In Washington, a lawyer sanctioned under CR 11 is an `aggrieved party’ and may therefore seek review of the sanctions under RAP 3.1.[7]
Similarly, under federal case law an attorney sanctioned under Rule 11 is the real party in interest for purposes of appealing those sanctions and should be named in the notice of appeal.[8] Courts customarily memorialize such awards in the final judgment, notwithstanding that imposition of CR 11 sanctions is not a judgment on the merits of an action,[9] and CR 54(a)(1) defines `judgment’ as `the final determination of the rights of the parties in an action. . . .’[10]
Because a sanctioned attorney thus becomes a party for purposes of appeal, it was appropriate for the trial court to treat Prior as a party for purposes of collecting the sanctions it imposed during trial.
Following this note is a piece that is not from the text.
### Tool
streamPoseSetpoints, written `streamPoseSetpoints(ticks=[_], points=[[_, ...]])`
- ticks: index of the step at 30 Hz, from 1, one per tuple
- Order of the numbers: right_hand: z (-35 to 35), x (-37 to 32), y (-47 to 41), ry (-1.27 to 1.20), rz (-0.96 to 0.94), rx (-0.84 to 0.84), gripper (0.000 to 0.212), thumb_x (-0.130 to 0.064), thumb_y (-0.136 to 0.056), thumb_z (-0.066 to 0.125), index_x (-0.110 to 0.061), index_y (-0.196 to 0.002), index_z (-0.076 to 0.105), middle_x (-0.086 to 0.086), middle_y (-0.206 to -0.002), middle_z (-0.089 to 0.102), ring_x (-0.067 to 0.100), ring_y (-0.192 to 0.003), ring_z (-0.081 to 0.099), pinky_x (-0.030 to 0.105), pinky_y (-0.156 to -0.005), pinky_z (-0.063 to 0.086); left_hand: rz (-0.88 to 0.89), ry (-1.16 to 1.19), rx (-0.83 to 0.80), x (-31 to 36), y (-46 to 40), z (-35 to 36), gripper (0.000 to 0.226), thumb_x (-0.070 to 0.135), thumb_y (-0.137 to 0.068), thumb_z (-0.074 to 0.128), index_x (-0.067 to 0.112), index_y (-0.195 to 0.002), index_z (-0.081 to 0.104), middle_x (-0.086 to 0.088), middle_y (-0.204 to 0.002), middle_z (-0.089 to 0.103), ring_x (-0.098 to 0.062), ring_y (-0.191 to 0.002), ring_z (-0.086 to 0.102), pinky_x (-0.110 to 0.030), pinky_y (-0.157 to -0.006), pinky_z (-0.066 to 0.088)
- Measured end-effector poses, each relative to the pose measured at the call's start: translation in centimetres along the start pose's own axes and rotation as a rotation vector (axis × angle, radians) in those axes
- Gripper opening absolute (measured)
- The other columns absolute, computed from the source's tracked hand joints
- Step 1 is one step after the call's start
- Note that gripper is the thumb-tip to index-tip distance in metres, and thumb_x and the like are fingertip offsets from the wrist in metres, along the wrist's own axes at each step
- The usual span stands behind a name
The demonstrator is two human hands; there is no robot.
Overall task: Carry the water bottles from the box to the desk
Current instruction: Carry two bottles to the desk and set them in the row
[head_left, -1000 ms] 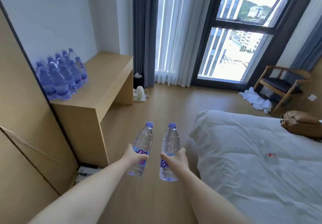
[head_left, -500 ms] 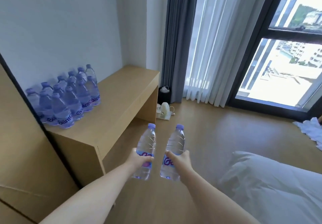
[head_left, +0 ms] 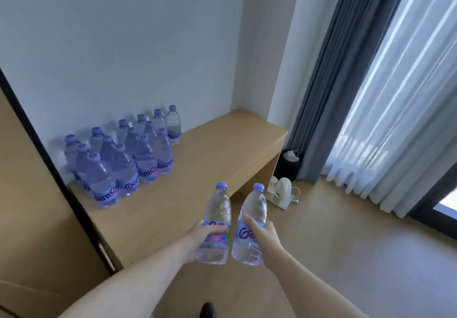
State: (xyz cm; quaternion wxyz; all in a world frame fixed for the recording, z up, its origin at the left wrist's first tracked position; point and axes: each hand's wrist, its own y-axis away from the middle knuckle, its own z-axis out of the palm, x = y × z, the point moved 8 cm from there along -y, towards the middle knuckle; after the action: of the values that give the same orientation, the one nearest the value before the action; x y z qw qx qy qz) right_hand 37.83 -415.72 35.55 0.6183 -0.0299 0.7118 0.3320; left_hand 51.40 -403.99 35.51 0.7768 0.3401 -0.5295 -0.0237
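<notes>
- Left hand [head_left: 201, 239]: fingers curled round the label of the left bottle [head_left: 216, 223], which is held upright in the air
- Right hand [head_left: 263, 235]: the right bottle [head_left: 251, 226] is gripped likewise, just beside the first
- Desk [head_left: 222, 149]: a cluster of bottles [head_left: 123, 159] is stood at its wall end
- Floor: a white kettle [head_left: 284, 189] is seen beside the desk

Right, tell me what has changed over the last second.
The person has walked up to the light wooden desk, and the view has swung left, so the bed is out of frame. The left hand and right hand each keep gripping a clear plastic water bottle with purple cap, upright. The cluster of bottles on the desk is unmoved.
</notes>
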Motion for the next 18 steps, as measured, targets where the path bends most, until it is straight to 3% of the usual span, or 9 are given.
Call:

In addition, the supplemental proceeding statute, RCW 6.32.010 et seq., is the exclusive method for obtaining the information necessary to collect money awarded by the court, and nothing in the statute prohibits invoking it against a non-party attorney sanctioned under CR 11.[11] In the absence of statutory language to the contrary, it would be unfair to deny a party to whom an award is due under CR 11 the benefits and protections of supplemental proceedings just because the sanctioned attorney is a non-party.[12]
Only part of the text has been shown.